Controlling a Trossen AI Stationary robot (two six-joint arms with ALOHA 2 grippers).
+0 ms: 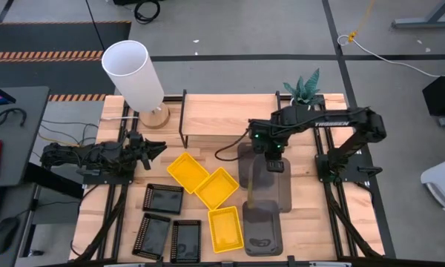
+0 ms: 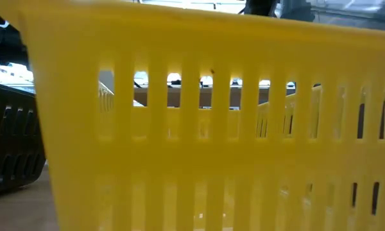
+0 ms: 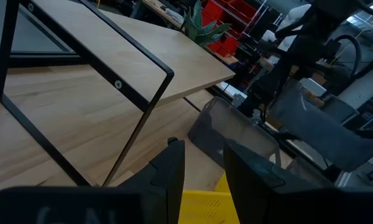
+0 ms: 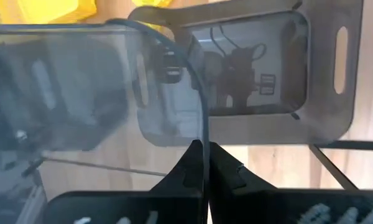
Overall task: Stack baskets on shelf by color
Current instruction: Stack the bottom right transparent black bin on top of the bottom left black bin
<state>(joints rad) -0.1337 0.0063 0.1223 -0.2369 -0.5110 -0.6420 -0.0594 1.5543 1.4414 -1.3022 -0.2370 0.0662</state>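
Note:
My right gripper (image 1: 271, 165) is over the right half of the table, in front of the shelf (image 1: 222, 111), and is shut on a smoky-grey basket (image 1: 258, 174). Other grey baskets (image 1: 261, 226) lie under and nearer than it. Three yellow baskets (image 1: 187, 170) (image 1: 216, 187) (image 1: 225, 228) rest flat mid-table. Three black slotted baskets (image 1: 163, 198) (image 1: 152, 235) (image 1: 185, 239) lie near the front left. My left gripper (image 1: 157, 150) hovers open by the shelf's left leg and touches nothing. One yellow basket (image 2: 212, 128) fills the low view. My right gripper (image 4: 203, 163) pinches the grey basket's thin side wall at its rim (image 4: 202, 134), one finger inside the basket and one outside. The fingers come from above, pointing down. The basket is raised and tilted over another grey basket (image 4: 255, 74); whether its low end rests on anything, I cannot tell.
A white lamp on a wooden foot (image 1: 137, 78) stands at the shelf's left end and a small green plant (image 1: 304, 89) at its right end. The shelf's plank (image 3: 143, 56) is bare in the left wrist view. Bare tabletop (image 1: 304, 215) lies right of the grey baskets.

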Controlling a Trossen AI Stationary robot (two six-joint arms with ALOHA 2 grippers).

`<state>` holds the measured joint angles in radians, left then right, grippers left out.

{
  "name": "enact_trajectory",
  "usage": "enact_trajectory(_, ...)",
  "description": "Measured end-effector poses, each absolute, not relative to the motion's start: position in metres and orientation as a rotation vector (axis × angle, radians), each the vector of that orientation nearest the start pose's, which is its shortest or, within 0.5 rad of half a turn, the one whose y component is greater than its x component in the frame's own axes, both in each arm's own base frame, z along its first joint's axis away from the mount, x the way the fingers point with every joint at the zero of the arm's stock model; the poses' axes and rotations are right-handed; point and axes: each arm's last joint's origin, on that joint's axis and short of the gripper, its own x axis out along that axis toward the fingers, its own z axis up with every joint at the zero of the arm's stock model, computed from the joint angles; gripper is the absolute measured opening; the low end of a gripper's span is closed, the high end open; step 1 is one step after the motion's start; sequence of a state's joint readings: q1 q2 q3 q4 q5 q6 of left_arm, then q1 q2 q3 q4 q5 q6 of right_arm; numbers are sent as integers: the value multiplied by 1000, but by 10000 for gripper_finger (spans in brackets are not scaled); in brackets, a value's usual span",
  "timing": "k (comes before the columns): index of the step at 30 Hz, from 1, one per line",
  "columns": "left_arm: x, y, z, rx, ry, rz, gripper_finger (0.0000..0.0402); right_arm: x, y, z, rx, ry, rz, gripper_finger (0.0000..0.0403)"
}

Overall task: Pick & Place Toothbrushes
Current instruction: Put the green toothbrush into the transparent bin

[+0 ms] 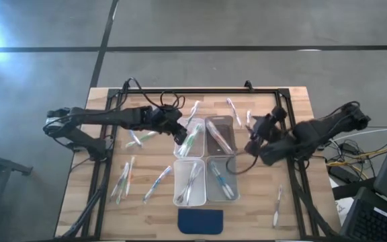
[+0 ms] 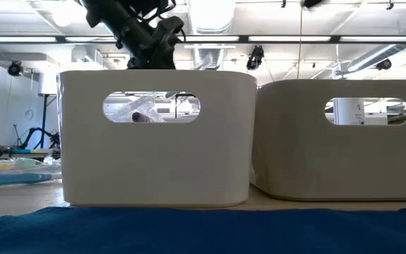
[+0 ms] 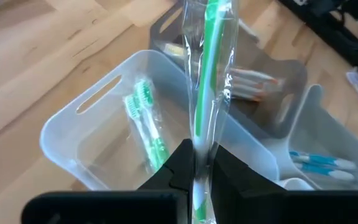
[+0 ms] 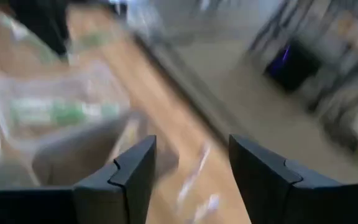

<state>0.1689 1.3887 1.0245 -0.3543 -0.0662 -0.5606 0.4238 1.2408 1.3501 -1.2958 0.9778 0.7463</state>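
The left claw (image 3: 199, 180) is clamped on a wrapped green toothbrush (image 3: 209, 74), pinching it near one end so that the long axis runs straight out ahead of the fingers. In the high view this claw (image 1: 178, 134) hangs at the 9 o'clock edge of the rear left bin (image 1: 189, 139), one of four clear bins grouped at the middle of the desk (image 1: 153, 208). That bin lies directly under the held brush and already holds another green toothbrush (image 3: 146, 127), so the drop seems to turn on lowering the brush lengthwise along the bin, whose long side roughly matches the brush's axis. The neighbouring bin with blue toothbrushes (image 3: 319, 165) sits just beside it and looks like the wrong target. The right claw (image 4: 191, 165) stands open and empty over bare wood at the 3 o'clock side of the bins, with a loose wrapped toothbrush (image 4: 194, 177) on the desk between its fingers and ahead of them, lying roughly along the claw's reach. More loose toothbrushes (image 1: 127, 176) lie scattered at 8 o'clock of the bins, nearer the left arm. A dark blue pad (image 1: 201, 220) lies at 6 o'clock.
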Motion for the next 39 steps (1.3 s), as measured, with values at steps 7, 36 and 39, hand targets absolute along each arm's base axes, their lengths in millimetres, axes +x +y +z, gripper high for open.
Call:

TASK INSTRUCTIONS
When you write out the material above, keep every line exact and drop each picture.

TASK ANSWER
Controlling a Trossen AI Stationary robot (two six-joint arms with ALOHA 2 grippers).
+0 ms: 
+0 ms: 
+0 ms: 
+0 ms: 
Overall task: Stack baskets on shelf by color
Current instruction: Stack the bottom right transparent black bin on top of the bottom left black bin
<state>(joints rad) -0.1337 0.0063 0.1223 -0.2369 -0.5110 -0.6420 -0.0594 1.5543 1.4414 -1.3022 -0.2370 0.0662</state>
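Note:
My right gripper (image 1: 271, 165) is over the right half of the table, in front of the shelf (image 1: 222, 111), and is shut on a smoky-grey basket (image 1: 258, 174). Other grey baskets (image 1: 261, 226) lie under and nearer than it. Three yellow baskets (image 1: 187, 170) (image 1: 216, 187) (image 1: 225, 228) rest flat mid-table. Three black slotted baskets (image 1: 163, 198) (image 1: 152, 235) (image 1: 185, 239) lie near the front left. My left gripper (image 1: 157, 150) hovers open by the shelf's left leg and touches nothing. One yellow basket (image 2: 212, 128) fills the low view. My right gripper (image 4: 203, 163) pinches the grey basket's thin side wall at its rim (image 4: 202, 134), one finger inside the basket and one outside. The fingers come from above, pointing down. The basket is raised and tilted over another grey basket (image 4: 255, 74); whether its low end rests on anything, I cannot tell.
A white lamp on a wooden foot (image 1: 137, 78) stands at the shelf's left end and a small green plant (image 1: 304, 89) at its right end. The shelf's plank (image 3: 143, 56) is bare in the left wrist view. Bare tabletop (image 1: 304, 215) lies right of the grey baskets.
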
Controlling a Trossen AI Stationary robot (two six-joint arms with ALOHA 2 grippers).

`<state>` holds the measured joint angles in radians, left then right, grippers left out.

{
  "name": "enact_trajectory",
  "usage": "enact_trajectory(_, ...)",
  "description": "Measured end-effector poses, each absolute, not relative to the motion's start: position in metres and orientation as a rotation vector (axis × angle, radians), each the vector of that orientation nearest the start pose's, which is its shortest or, within 0.5 rad of half a turn, the one whose y component is greater than its x component in the frame's own axes, both in each arm's own base frame, z along its first joint's axis away from the mount, x the way the fingers point with every joint at the zero of the arm's stock model; the poses' axes and rotations are right-handed; point and axes: each arm's last joint's origin, on that joint's axis and short of the gripper, its own x axis out along that axis toward the fingers, its own z axis up with every joint at the zero of the arm's stock model, computed from the joint angles; gripper is the absolute measured opening; the low end of a gripper's span is closed, the high end open; step 1 is one step after the motion's start; sequence of a state's joint readings: q1 q2 q3 q4 q5 q6 of left_arm, then q1 q2 q3 q4 q5 q6 of right_arm; numbers are sent as integers: the value multiplied by 1000, but by 10000 for gripper_finger (spans in brackets are not scaled); in brackets, a value's usual span",
  "timing": "k (comes before the columns): index of the step at 30 Hz, from 1, one per line",
  "columns": "left_arm: x, y, z, rx, ry, rz, gripper_finger (0.0000..0.0402); right_arm: x, y, z, rx, ry, rz, gripper_finger (0.0000..0.0403)"
}

Overall task: Pick & Place Toothbrushes
Current instruction: Put the green toothbrush into the transparent bin

[+0 ms] 
[+0 ms] 
[+0 ms] 
[+0 ms] 

<state>0.1689 1.3887 1.0245 -0.3543 -0.0662 -0.5606 0.4238 1.2408 1.3501 -1.2958 0.9778 0.7463</state>
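The left claw (image 3: 199, 180) is clamped on a wrapped green toothbrush (image 3: 209, 74), pinching it near one end so that the long axis runs straight out ahead of the fingers. In the high view this claw (image 1: 178, 134) hangs at the 9 o'clock edge of the rear left bin (image 1: 189, 139), one of four clear bins grouped at the middle of the desk (image 1: 153, 208). That bin lies directly under the held brush and already holds another green toothbrush (image 3: 146, 127), so the drop seems to turn on lowering the brush lengthwise along the bin, whose long side roughly matches the brush's axis. The neighbouring bin with blue toothbrushes (image 3: 319, 165) sits just beside it and looks like the wrong target. The right claw (image 4: 191, 165) stands open and empty over bare wood at the 3 o'clock side of the bins, with a loose wrapped toothbrush (image 4: 194, 177) on the desk between its fingers and ahead of them, lying roughly along the claw's reach. More loose toothbrushes (image 1: 127, 176) lie scattered at 8 o'clock of the bins, nearer the left arm. A dark blue pad (image 1: 201, 220) lies at 6 o'clock.
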Motion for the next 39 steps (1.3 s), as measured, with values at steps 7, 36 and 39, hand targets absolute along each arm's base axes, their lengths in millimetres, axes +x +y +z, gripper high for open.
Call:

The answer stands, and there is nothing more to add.